## Brief
Within the entries below, the lines from the one with "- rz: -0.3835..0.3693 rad" through the one with "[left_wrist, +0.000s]" are to be set down exactly, both ends kept.

## Data
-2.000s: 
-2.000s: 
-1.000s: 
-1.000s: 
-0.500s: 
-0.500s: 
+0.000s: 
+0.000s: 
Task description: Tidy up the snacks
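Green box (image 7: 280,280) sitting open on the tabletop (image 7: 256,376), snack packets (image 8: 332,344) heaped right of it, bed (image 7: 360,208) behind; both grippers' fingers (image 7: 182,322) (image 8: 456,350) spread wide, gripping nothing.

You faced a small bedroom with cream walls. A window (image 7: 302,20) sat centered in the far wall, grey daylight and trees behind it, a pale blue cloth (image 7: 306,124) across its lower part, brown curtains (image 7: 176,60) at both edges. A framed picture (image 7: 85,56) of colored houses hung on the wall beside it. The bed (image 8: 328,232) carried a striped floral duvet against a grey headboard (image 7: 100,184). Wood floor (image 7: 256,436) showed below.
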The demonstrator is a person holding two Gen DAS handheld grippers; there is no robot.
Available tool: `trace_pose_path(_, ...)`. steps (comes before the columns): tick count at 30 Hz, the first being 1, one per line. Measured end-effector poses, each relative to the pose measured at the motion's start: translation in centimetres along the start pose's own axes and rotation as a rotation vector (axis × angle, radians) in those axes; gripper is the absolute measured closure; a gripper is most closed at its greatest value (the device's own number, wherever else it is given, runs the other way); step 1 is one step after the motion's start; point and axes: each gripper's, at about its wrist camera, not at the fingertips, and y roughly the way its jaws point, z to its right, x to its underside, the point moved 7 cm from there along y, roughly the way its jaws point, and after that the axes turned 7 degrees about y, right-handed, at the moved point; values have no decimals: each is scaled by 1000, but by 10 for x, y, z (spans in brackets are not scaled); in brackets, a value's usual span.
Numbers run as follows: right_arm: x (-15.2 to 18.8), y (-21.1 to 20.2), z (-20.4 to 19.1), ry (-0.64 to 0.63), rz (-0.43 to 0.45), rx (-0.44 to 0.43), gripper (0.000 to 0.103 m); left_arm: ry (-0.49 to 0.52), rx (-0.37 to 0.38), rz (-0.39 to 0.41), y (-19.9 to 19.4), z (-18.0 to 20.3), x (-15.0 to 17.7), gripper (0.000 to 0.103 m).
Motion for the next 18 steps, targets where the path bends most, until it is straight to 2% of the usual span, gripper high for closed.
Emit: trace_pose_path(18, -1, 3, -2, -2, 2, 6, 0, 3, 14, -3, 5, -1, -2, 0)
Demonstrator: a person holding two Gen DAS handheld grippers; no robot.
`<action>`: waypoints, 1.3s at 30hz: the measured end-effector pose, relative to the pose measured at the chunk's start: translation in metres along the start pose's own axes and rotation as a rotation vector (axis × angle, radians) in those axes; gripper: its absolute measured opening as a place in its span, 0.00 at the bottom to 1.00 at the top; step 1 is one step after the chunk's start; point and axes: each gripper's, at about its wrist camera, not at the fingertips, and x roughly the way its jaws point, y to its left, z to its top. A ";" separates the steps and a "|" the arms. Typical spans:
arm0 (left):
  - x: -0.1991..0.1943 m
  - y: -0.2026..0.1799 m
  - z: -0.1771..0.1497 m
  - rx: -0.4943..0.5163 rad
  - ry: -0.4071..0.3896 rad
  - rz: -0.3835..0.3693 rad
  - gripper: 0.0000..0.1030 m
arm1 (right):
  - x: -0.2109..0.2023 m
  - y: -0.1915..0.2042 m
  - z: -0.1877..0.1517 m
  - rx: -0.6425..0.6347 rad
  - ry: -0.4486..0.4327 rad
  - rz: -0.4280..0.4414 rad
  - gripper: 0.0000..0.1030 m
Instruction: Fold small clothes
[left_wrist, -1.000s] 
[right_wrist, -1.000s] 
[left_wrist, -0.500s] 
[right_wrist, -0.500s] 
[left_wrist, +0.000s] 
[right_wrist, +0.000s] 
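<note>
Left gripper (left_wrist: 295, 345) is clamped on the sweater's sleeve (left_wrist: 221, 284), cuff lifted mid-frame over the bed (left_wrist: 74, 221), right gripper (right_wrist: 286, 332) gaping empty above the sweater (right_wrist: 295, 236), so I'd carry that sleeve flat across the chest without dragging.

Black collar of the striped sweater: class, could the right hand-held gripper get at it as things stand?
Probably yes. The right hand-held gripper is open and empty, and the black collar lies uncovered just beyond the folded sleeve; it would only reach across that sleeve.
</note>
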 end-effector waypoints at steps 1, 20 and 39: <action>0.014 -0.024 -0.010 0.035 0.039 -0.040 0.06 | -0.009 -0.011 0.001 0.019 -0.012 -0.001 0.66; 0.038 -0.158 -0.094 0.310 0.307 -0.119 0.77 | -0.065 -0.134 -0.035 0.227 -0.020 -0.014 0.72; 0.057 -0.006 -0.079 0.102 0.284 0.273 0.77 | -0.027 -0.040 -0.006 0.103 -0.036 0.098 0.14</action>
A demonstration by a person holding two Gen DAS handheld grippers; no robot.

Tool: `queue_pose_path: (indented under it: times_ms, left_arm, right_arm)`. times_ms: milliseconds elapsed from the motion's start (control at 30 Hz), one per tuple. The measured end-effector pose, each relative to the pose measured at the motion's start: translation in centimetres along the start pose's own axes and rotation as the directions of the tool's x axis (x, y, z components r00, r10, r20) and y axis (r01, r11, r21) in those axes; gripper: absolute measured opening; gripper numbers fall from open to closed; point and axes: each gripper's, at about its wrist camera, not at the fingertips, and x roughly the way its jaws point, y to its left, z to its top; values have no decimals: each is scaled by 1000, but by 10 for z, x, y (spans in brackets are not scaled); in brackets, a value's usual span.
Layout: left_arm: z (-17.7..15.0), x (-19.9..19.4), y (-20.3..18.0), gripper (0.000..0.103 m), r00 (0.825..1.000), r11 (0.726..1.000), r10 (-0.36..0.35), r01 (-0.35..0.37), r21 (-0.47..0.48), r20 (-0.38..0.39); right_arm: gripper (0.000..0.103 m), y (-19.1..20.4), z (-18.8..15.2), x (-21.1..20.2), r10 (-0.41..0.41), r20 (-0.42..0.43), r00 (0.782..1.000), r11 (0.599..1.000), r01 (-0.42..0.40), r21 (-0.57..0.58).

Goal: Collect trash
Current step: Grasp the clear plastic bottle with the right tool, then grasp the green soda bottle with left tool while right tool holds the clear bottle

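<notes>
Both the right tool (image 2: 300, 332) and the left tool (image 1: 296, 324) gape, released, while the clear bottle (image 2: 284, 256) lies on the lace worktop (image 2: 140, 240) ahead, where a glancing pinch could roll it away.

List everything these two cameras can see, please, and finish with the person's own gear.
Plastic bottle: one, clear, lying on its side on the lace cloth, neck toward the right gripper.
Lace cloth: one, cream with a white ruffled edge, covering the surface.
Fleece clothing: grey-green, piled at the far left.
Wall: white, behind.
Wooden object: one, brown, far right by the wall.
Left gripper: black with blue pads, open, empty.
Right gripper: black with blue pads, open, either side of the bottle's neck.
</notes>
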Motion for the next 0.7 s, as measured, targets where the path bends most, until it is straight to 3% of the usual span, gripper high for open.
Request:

## The answer
  - rz: -0.3835..0.3693 rad
  - gripper: 0.0000..0.1030 m
arm1 (right):
  - x: -0.2109..0.2023 m
  - y: -0.1915..0.2042 m
  - z: -0.1877..0.1517 m
  - rx: -0.6425..0.6347 rad
  - ry: -0.4486..0.4327 rad
  - rz: -0.4280..0.4414 rad
  - gripper: 0.0000..0.1030 m
Instruction: Fold small clothes
[left_wrist, -1.000s] 
[right_wrist, -1.000s] 
[left_wrist, -0.500s] 
[right_wrist, -0.500s] 
[left_wrist, +0.000s] 

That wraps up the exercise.